■ **Exercise**: Give back each line of the listing precisely as written.
═════ Exercise data ═════
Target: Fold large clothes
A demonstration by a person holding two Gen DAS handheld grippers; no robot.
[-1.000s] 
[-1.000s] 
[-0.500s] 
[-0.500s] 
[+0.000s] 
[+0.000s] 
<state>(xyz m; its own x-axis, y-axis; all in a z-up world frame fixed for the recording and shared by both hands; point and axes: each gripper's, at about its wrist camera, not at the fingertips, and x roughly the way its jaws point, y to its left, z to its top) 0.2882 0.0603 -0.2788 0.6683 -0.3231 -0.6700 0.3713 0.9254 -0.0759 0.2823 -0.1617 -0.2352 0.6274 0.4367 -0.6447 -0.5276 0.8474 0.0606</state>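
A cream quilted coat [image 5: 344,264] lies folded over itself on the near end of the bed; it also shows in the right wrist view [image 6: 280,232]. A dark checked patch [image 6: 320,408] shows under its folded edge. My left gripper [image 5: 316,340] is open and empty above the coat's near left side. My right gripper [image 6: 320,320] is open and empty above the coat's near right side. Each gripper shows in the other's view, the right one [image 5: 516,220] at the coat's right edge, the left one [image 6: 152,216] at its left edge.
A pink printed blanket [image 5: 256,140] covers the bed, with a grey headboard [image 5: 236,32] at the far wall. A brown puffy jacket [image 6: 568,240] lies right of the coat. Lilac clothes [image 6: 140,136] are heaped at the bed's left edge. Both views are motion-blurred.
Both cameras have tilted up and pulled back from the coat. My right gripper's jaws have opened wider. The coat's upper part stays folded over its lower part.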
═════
■ **Response to this task**:
Target: Fold large clothes
A demonstration by a person holding two Gen DAS handheld grippers; no robot.
[-1.000s] 
[-1.000s] 
[-0.500s] 
[-0.500s] 
[+0.000s] 
[+0.000s] 
<state>(xyz m; its own x-axis, y-axis; all in a z-up world frame fixed for the recording and shared by both hands; point and axes: each gripper's, at about its wrist camera, not at the fingertips, and x roughly the way its jaws point, y to its left, z to its top) 0.2882 0.0603 -0.2788 0.6683 -0.3231 -0.6700 0.3713 0.9254 -0.0759 0.2823 -0.1617 -0.2352 0.6274 0.4367 -0.6447 -0.5276 0.8474 0.0606</state>
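A cream quilted coat [image 5: 344,264] lies folded over itself on the near end of the bed; it also shows in the right wrist view [image 6: 280,232]. A dark checked patch [image 6: 320,408] shows under its folded edge. My left gripper [image 5: 316,340] is open and empty above the coat's near left side. My right gripper [image 6: 320,320] is open and empty above the coat's near right side. Each gripper shows in the other's view, the right one [image 5: 516,220] at the coat's right edge, the left one [image 6: 152,216] at its left edge.
A pink printed blanket [image 5: 256,140] covers the bed, with a grey headboard [image 5: 236,32] at the far wall. A brown puffy jacket [image 6: 568,240] lies right of the coat. Lilac clothes [image 6: 140,136] are heaped at the bed's left edge. Both views are motion-blurred.
Both cameras have tilted up and pulled back from the coat. My right gripper's jaws have opened wider. The coat's upper part stays folded over its lower part.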

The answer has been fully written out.